-- Dataset content --
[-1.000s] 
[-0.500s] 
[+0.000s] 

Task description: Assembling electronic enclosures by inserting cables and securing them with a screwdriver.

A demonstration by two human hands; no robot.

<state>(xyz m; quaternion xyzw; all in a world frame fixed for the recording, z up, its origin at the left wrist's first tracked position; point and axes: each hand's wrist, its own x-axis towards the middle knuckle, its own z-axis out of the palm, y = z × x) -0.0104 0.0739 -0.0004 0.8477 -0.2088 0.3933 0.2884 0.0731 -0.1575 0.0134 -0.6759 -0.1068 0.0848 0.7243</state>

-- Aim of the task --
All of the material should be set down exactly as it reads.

-- Output below --
[-1.000s] 
[-0.500s] 
[+0.000s] 

Task description: Assembling electronic enclosures by inserting cables and securing them with a screwdriver.

A demonstration by two human hands; no robot.

<state>(xyz m; quaternion xyzw; all in a world frame fixed for the recording, z up, its origin at the left wrist's first tracked position; point and axes: each hand's wrist, its own x-axis towards the middle knuckle, its own z-axis out of the palm, y = z × x) -0.0104 0.0739 -0.0004 0.8477 -0.2088 0.3933 0.2884 0.0731 -0.1575 0.0134 -0.6759 -0.1068 0.0848 0.7243</state>

This concludes the answer to the exercise.